SIGLEC-8誘発性の細胞内反応性酸素種の産生およびSRCファミリーキナーゼによる好酸球細胞死の調節

理論的根拠：SIGLEC-8は、その結紮が活性酸素種（ROS）の形成と細胞死を誘導するヒト好酸球に主に発現する表面受容体です。SIGLEC-8には細胞内チロシンベースのモチーフがあるため、SRCファミリーキナーゼ（SFK）がSIGLEC-8の関与によって誘発されるROS形成と細胞死に関与していると仮定しました。 方法：ヒト末梢血好酸球を精製し、抗Siglec-8モノクローナル抗体（MAB、アゴニスト）、IL-5、およびSFK薬理学的阻害剤とインキュベートしました。短期IL-5活性化細胞でのSiglec-8誘発細胞死に焦点を当て、調節壊死型細胞死をもたらしました。ROS産生は、ジヒドロルホダミン（DHR）123の標識とフローサイトメトリー、またはAmplex Redを使用した化学発光によって決定されました。SFKの活性化は、ホスホルミネックスとウエスタンブロッティングを使用して決定されました。 結果：ROS産生の細胞局在を決定するために、細胞内ROSを測定しました。エトーシス刺激（カルシウムイオノフォアA23187）は細胞外ROS（ECROS）産生をもたらしましたが、短期IL-5活性化細胞でのSIGLEC-8-Engageageは細胞内ROS（ICROS）蓄積をもたらしました。一貫して、カタラーゼによる細胞外ROSの阻害はエトーシスを阻害しましたが、IL-5偏めのSIGLEC-8誘導細胞死は阻害されませんでした。SIGLEC-8のシグナル伝達イベントを決定するために、ウエスタンブロッティングを行い、抗Siglec-8 mab±IL-5で刺激された好酸球からの溶解物のSFKリン酸化を発見しました。どのSFKが関与しているかを特定するために、ホスホルミネックスアッセイを使用し、IL-5単独で刺激された細胞と比較して、抗SIGLEC-8およびIL-5と共刺激された細胞の細胞質画分でリン酸化FGRのレベルの増加を発見しました。ROS産生および細胞死におけるSFKの関与をテストするために、SFK阻害剤PP2とダサチニブを使用しました。どちらも抗シグレック8およびIL-5共刺激によって誘導される好酸球ROS産生と細胞死を完全に阻害しました。 結論：短期IL-5活性化好酸球におけるSiglec-8の関与は、ICROSの産生とSKFのリン酸化を引き起こし、両方ともSIGLEC-8誘導細胞死の媒介に不可欠です。

RATIONALE: Siglec-8 is a surface receptor predominantly expressed on human eosinophils where its ligation induces reactive oxygen species (ROS) formation and cell death.

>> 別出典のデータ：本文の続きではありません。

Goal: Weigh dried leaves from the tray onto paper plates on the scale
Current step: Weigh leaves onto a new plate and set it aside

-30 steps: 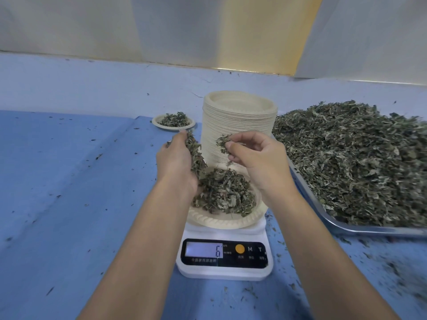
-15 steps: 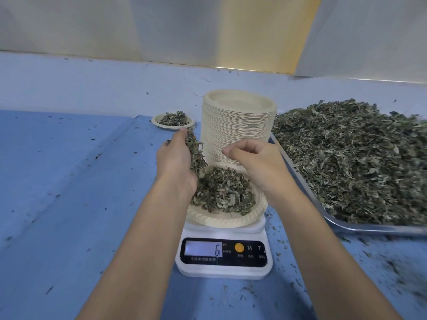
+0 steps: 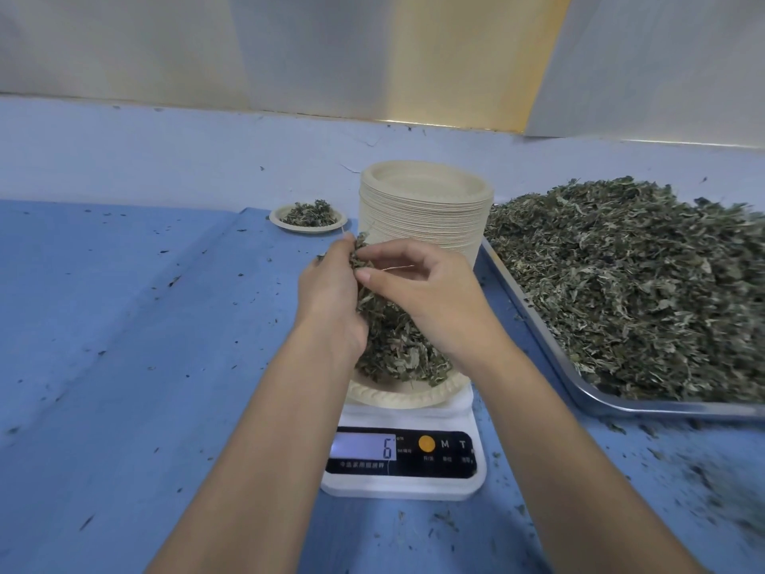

Since Siglec-8 has intracellular tyrosine-based motifs, we hypothesized that Src family kinases (SFKs) are involved in ROS formation and cell death induced by Siglec-8 engagement. METHODS: Human peripheral blood eosinophils were purified and incubated with anti-Siglec-8 monoclonal antibodies (mAb, agonist), IL-5, and SFK pharmacological inhibitors. We focused on Siglec-8-induced cell death in short-term IL-5-activated cells leading to a regulated necrosis-type cell death. ROS production was determined by dihydrorhodamine (DHR) 123 labeling and flow cytometry, or by chemiluminescence using Amplex red. Activation of SFK was determined using phospholuminex and Western blotting. RESULTS: In order to determine cellular localization of ROS production, we measured intra and extracellular ROS. While an ETosis stimulus (calcium ionophore A23187) led to extracellular ROS (ecROS) production, Siglec-8-engagement in short-term IL-5 activated cells led to intracellular ROS (icROS) accumulation. Consistently, inhibition of extracellular ROS by catalase inhibited ETosis, but not IL-5-primed Siglec-8-induced cell death. In order to determine signaling events for Siglec-8, we performed Western blotting and found SFK phosphorylation in lysates from eosinophils stimulated with anti-Siglec-8 mAb±IL-5. In order to identify which SFKs were involved, we used the phospholuminex assay and found increased levels of phosphorylated Fgr in the cytoplasmic fraction of cells co-stimulated with anti-Siglec-8 and IL-5 for 3 hours compared with cells stimulated with IL-5 alone. To test the involvement of SFKs in ROS production and cell death, we used SFK inhibitors PP2 and dasatinib, both of which completely inhibited eosinophil ROS production and cell death induced by anti-Siglec-8 and IL-5 co-stimulation. CONCLUSION: Siglec-8 engagement in short-term IL-5-activated eosinophils causes icROS production and SKF phosphorylation, and both are essential in mediating Siglec-8-induced cell death.